WHAT YOU WILL DO
Images are not part of the copy; transcribe all the data exactly.

RECORDED DATA
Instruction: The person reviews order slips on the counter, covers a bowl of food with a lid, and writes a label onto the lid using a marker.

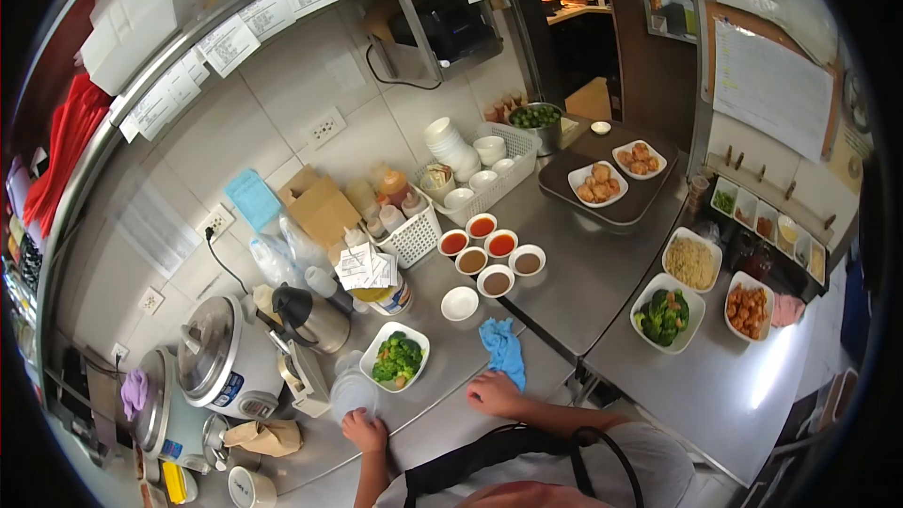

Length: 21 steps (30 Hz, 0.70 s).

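Note:
At the counter's front edge, my left hand has its fingers curled at the near rim of a clear plastic lid. Just beyond the lid stands a square white bowl of broccoli. My right hand rests on the counter with its fingers curled in, and I make out nothing in them. A crumpled blue cloth lies right beyond that hand, close to the knuckles. Further back are a small white dish and several sauce cups with red and brown sauces.
Rice cookers, a thermal jug and a small scale stand at left. White baskets line the wall. A brown tray holds two bowls. Bowls of broccoli, rice and glazed meat are at right.

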Tool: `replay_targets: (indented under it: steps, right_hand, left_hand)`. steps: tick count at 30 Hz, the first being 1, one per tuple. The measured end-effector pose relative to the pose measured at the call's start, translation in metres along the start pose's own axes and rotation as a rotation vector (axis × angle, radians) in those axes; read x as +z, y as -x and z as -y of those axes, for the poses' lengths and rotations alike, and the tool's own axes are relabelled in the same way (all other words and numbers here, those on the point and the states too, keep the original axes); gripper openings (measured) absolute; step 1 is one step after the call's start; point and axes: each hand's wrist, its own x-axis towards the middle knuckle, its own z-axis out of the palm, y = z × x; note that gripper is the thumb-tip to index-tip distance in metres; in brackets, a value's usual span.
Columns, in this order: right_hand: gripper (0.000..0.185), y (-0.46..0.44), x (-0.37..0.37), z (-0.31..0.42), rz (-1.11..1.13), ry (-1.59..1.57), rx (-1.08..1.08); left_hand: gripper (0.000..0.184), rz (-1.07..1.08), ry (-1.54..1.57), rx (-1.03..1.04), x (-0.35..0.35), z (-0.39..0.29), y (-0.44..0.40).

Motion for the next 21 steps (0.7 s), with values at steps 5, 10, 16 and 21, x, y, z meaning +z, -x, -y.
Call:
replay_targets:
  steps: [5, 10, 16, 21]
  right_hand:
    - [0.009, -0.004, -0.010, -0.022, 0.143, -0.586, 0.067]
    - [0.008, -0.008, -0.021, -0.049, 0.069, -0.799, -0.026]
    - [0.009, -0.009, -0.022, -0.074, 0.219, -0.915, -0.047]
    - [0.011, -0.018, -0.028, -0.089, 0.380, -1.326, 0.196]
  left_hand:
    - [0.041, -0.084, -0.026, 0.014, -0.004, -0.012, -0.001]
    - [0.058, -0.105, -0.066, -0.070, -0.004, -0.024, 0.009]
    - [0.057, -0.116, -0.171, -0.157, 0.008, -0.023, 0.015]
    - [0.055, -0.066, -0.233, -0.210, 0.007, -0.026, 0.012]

RESULT FOR THIS EXERCISE
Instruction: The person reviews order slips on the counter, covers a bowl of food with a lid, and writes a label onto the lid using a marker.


Length: 21 steps (30 Hz, 0.70 s).

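Note:
At the counter's front edge, my left hand has its fingers curled at the near rim of a clear plastic lid. Just beyond the lid stands a square white bowl of broccoli. My right hand rests on the counter with its fingers curled in, and I make out nothing in them. A crumpled blue cloth lies right beyond that hand, close to the knuckles. Further back are a small white dish and several sauce cups with red and brown sauces.
Rice cookers, a thermal jug and a small scale stand at left. White baskets line the wall. A brown tray holds two bowls. Bowls of broccoli, rice and glazed meat are at right.
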
Tool: `replay_targets: (indented under it: steps, right_hand, left_hand)`. steps: tick count at 30 Hz, the first being 1, one per tuple. The measured end-effector pose relative to the pose measured at the call's start, translation in metres along the start pose's own axes and rotation as a rotation vector (axis × angle, radians) in those axes; read x as +z, y as -x and z as -y of those axes, for the poses' lengths and rotations alike, and the tool's own axes are relabelled in the same way (all other words and numbers here, those on the point and the states too, keep the original axes); gripper openings (measured) absolute; step 1 is one step after the call's start; point and axes: each hand's wrist, its own x-axis towards the middle knuckle, its own z-axis out of the palm, y = z × x; note that gripper is the thumb-tip to index-tip distance in metres; in brackets, a value's usual span.
Columns, in this order: right_hand: gripper (0.000..0.185), y (-0.46..0.44), x (-0.37..0.37), z (-0.31..0.42), rz (-1.11..1.13), ry (-1.59..1.57), rx (-1.08..1.08); left_hand: gripper (0.000..0.184), rz (-1.07..1.08), ry (-1.54..1.57), rx (-1.03..1.04), x (-0.35..0.35), z (-0.39..0.29), y (-0.44..0.40).

Motion for the next 21 steps (0.7 s), with values at steps 5, 10, 16 and 21, x, y, z meaning +z, -x, -y.
Call:
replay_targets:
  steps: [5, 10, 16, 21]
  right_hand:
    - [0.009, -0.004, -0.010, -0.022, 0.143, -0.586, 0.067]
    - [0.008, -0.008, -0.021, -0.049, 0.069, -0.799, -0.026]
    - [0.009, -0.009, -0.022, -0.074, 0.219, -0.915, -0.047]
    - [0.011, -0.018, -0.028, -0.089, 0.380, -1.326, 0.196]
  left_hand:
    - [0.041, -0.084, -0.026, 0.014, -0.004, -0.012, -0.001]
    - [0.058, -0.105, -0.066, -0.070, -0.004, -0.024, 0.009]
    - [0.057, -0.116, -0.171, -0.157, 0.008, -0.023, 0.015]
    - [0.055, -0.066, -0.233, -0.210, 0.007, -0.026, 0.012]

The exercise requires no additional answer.